Lactulose will bind any ammonia in uyu's system. You may notice a change in stools, they may get a bit softer and more frequent. You might suggest a Protein C test. It is a simple blood test that is sent to Cornell for analysis. the good thing is it does require any difficult protocols in the draw. I am glad he is home. It is best to stay away from food with high protein content. Avoid products with red meat, especially. If he is not sensitive to dairy, dairy is an excellent source of protein that is very easy on the liver. Is uyu on a special diet! Good luck.


----------



## uyu uyu uyu (7 mo ago)

wkomorow said:


> Lactulose will bind any ammonia in uyu's system. You may notice a change in stools, they may get a bit softer and more frequent. You might suggest a Protein C test. It is a simple blood test that is sent to Cornell for analysis. the good thing is it does require any difficult protocols in the draw. I am glad he is home. It is best to stay away from food with high protein content. Avoid products with red meat, especially. If he is not sensitive to dairy, dairy is an excellent source of protein that is very easy on the liver. Is uyu on a special diet! Good luck.

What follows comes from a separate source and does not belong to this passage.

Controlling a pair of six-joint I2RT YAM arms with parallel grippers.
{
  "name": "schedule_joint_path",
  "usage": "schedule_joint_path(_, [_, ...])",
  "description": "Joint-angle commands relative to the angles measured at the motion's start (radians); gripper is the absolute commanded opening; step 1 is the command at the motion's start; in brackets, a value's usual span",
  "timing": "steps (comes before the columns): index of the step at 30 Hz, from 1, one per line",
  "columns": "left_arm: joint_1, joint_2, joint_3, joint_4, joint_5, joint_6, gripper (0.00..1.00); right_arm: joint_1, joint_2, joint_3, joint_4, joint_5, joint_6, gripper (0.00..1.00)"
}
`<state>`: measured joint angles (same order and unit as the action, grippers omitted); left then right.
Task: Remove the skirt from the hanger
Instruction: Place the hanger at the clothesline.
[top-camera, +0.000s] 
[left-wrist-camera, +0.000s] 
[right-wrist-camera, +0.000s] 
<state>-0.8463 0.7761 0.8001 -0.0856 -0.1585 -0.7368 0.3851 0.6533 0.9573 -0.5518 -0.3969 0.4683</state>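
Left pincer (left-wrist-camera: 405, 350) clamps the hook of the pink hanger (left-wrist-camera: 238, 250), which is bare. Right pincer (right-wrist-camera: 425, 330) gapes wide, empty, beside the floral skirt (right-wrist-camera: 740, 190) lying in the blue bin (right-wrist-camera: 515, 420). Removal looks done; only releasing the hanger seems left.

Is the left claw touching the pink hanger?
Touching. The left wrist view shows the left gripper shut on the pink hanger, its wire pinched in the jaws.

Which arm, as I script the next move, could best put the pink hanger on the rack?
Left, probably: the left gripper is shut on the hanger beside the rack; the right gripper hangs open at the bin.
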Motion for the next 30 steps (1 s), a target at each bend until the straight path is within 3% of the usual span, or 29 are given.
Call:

I did notice he's not having diarrhea like before, but his stools are still loose. Thank you for this information! 

I asked about the Protein C test to the first doctor who saw him at the hospital and she dismissed it, saying the CT scan will show us more details. I wasn't sure so I didn't push back. I will ask his new doctor in case he has a different opinion. 

The hospital gave us canned Hills i/d with his discharge, but Uyu does not like it... he has always been very picky! I've been feeding his regular Open Farm kibble, but sticking with only chicken (he was rotating beef and pork previously). I used to mix with Open Farm freeze dried raw (beef, turkey, lamb) but decided to drop it until we figure out what's wrong, and have been shredding small pieces of boiled chicken breast instead. I will try the yogurt and see if he likes it! And if you have any favorite low-medium protein foods, please let me know. Thank you Walter a thousand times!


----------



## wkomorow (Aug 26, 2011)

Especially avoid beef, a small bit of low fat string cheese, yogurt are good safe protein sources instead of flesh. Make sure they do not have artificial sweeteners. The yogurt will provide some probiotic, but still a pro/prebiotic is a good addition. Veggies/fruits like carrots, peas, banana, apples in moderation are also good.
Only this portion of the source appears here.